[Stored items]

☆ ☆ ☆ ☆ ☆ ☆ ☆

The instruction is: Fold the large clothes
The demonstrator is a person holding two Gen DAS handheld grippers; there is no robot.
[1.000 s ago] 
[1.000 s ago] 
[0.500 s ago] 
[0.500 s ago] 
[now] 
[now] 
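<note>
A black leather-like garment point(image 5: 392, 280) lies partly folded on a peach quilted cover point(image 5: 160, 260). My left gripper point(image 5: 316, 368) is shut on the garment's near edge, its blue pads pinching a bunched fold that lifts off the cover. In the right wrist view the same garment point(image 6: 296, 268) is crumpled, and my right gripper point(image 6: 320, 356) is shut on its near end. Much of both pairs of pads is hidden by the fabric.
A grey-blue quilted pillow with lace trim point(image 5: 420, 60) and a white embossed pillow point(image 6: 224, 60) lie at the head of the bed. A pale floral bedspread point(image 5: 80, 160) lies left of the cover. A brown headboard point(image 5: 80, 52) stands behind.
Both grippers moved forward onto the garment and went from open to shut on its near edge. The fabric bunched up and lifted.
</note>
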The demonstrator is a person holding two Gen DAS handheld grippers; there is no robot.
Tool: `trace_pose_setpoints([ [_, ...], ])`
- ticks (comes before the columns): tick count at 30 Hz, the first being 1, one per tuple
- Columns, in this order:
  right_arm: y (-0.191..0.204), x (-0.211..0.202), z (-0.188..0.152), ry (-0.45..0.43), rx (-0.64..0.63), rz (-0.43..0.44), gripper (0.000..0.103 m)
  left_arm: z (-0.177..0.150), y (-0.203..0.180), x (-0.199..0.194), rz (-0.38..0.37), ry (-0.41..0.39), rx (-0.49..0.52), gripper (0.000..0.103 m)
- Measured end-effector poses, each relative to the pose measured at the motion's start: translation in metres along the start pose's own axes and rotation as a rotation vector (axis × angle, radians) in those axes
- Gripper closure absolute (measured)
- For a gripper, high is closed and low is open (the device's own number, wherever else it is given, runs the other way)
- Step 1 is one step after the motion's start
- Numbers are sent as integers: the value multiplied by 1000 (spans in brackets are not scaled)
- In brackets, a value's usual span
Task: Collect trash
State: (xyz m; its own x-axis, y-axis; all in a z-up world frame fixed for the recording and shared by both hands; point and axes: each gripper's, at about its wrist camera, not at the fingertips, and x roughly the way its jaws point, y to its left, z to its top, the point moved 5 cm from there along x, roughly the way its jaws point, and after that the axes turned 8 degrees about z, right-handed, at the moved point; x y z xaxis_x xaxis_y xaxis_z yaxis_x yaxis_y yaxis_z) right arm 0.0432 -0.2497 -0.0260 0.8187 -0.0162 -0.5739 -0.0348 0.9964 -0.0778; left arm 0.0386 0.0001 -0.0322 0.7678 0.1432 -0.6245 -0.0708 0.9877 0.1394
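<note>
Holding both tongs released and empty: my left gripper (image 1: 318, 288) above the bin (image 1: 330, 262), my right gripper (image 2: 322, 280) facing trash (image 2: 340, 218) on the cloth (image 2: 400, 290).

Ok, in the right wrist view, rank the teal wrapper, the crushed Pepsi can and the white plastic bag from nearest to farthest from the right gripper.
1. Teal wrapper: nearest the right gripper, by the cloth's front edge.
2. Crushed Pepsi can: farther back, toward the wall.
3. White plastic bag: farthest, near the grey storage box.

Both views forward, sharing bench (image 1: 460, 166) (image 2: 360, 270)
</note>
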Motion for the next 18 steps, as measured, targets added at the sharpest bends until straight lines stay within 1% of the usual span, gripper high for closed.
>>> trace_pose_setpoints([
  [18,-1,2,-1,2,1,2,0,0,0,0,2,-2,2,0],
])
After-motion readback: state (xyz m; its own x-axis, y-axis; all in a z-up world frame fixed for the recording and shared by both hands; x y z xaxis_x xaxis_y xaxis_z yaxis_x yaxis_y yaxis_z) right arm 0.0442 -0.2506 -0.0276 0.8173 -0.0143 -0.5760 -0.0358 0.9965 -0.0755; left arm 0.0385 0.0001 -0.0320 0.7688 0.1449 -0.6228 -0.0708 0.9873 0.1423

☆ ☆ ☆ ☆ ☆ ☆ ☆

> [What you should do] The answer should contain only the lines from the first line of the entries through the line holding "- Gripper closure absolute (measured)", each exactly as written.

> [Answer for the task]
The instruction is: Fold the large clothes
The demonstrator is a person holding two Gen DAS handheld grippers; there is no robot.
[1.000 s ago] 
[1.000 s ago] 
[0.500 s ago] 
[0.500 s ago] 
[now] 
[now] 
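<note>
A black leather-like garment point(image 5: 392, 280) lies partly folded on a peach quilted cover point(image 5: 160, 260). My left gripper point(image 5: 316, 368) is shut on the garment's near edge, its blue pads pinching a bunched fold that lifts off the cover. In the right wrist view the same garment point(image 6: 296, 268) is crumpled, and my right gripper point(image 6: 320, 356) is shut on its near end. Much of both pairs of pads is hidden by the fabric.
A grey-blue quilted pillow with lace trim point(image 5: 420, 60) and a white embossed pillow point(image 6: 224, 60) lie at the head of the bed. A pale floral bedspread point(image 5: 80, 160) lies left of the cover. A brown headboard point(image 5: 80, 52) stands behind.
Both grippers moved forward onto the garment and went from open to shut on its near edge. The fabric bunched up and lifted.
</note>
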The demonstrator is a person holding two Gen DAS handheld grippers; there is no robot.
Tool: `trace_pose_setpoints([ [_, ...], ])`
- ticks (comes before the columns): tick count at 30 Hz, the first being 1, one per tuple
- Columns, in this order:
  right_arm: y (-0.191..0.204), x (-0.211..0.202), z (-0.188..0.152), ry (-0.45..0.43), rx (-0.64..0.63), rz (-0.43..0.44), gripper (0.000..0.103 m)
  left_arm: z (-0.177..0.150), y (-0.203..0.180), x (-0.199..0.194), rz (-0.38..0.37), ry (-0.41..0.39), rx (-0.49..0.52), gripper (0.000..0.103 m)
- Measured end-effector poses, each relative to the pose measured at the motion's start: translation in metres along the start pose's own axes and rotation as a rotation vector (axis × angle, radians) in those axes
- Gripper closure absolute (measured)

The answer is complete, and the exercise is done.